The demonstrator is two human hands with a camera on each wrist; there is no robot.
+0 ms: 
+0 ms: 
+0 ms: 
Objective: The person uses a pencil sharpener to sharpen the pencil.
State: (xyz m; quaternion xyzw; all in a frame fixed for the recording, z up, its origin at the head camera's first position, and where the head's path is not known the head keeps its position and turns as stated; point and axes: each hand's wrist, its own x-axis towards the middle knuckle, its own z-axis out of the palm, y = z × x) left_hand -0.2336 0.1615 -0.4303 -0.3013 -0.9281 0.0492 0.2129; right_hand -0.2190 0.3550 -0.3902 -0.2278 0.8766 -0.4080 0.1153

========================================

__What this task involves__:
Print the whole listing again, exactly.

__Output for this exercise__:
The demonstrator is two human hands with a camera on each wrist; there is no robot.
+0 ms: 
+0 ms: 
+0 ms: 
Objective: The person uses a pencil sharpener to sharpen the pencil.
State: (xyz m; quaternion xyzw; all in a frame fixed for the recording, z up, its origin at the head camera's first position, and where the head's path is not known the head keeps its position and turns as stated; point and axes: each hand's wrist, its own x-axis towards the middle knuckle, its own z-axis out of the palm, y = z × x) left_hand -0.2336 0.1615 -0.4303 -0.3013 -0.9281 0.0492 0.2129; right_hand -0.2190 0.3550 -0.3902 -0.2278 0.8766 -0.4080 0.1153

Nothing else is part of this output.